As an Apache Spark application developer, memory management is one of the most essential tasks, but the difference between caching and checkpointing can cause confusion. Both operations are essential in preventing Spark from having to lazily recompute a resilient distributed dataset (RDD) every time it is referenced, but there are also key differences between the two.
Caching computes and materializes an RDD in memory while keeping track of its lineage (dependencies). There are many levels of persistence supported that allow you to make space and compute cost tradeoffs, and specify the behavior of the RDD when it runs out of memory. Since caching remembers an RDD’s lineage, Spark can recompute loss partitions in the event of node failures. Lastly, an RDD that is cached lives within the context of the running application, and once the application terminates, cached RDDs are deleted as well.
Each action generate a separate job in Spark.
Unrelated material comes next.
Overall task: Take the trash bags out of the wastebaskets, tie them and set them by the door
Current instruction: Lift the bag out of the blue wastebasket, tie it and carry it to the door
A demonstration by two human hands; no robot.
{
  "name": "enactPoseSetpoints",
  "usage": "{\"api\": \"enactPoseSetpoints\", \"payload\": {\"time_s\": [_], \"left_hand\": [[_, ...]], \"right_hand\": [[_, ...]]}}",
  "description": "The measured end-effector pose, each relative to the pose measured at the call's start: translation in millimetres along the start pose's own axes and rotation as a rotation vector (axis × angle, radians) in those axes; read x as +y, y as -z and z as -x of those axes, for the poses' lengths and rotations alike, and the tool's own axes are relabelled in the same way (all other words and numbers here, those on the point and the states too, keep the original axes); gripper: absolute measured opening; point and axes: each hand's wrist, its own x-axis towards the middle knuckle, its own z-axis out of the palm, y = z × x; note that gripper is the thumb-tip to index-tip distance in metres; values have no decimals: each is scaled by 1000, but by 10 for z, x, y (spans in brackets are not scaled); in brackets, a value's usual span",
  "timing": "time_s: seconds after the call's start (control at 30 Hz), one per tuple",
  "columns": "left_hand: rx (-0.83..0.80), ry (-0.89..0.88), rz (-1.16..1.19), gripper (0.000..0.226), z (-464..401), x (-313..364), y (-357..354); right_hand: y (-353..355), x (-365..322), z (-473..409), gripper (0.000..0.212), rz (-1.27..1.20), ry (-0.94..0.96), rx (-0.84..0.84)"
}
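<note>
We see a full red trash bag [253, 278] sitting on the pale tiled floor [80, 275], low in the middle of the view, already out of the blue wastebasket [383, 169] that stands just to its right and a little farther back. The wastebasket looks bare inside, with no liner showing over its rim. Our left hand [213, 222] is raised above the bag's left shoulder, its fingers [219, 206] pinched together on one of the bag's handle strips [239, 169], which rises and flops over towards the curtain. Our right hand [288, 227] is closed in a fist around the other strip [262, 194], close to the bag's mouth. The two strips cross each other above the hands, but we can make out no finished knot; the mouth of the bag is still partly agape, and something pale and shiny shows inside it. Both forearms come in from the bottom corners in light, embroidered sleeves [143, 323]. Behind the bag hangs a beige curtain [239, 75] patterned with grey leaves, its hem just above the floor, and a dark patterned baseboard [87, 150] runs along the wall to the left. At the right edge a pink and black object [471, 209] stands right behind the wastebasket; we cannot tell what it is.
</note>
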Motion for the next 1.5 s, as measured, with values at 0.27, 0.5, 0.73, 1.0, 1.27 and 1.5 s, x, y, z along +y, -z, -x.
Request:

To reuse the RDD (Resilient Distributed Dataset) Apache Spark provides many options including:
Reusing means storing the computations and data in memory and reuse it multiple times in different operations.
Usually you need multiple passes through same data set while processing data.
Persist means keeping the computed RDD in RAM and reuse it when required. Now there are different levels of persistence
MEMORY_ONLY This level defines that all objects in RDD are serialized as JAVA objects and store entirely in memory. If any partitions cannot be stored in memory those partitions will be recalculated when needed. Use this options if you know the size of data can fit in available memory otherwise if some partitions need to be re-calculated it will significantly degrade the performance of overall job
MEMORY_AND_DISK This level is same as above but partitions that cannot be store in RAM are save on disk. Access from disk is expensive in terms of duration but it will be much less as compared to re-computations of the partitions that cannot fit in memory
MEMORY_ONLY_SER This level is exactly same as MEMORY_ONLY but it will serialize the objects before storing in memory. It will save RAM storage requirements but will need de-serialization when partitions are required which is CPU intensive. So you save RAM but CPU processing time is increased
MEMORY_AND_DISK_SER Objects are serialized and stored in RAM as well as disk
DISK_ONLY RAM is not used to store RDD, instead all partitions are on disk
OFF_HEAP Partitions may store off heap memory. Off heap memory needs to be enabled for this storage level to work. Off heap is another topic but for summary this is the memory outside of RAM allocated to Spark worker JVM. It’s a bit slow to access data from off heap as compared to on heap but still much better than disk access
Caching is the same as persist with MEMORY_ONLY storage level as shown in the following code
textFile.cache() // is same as MEMORY_ONLY storage level in persist textFile.persist(StorageLevel.MEMORY_ONLY)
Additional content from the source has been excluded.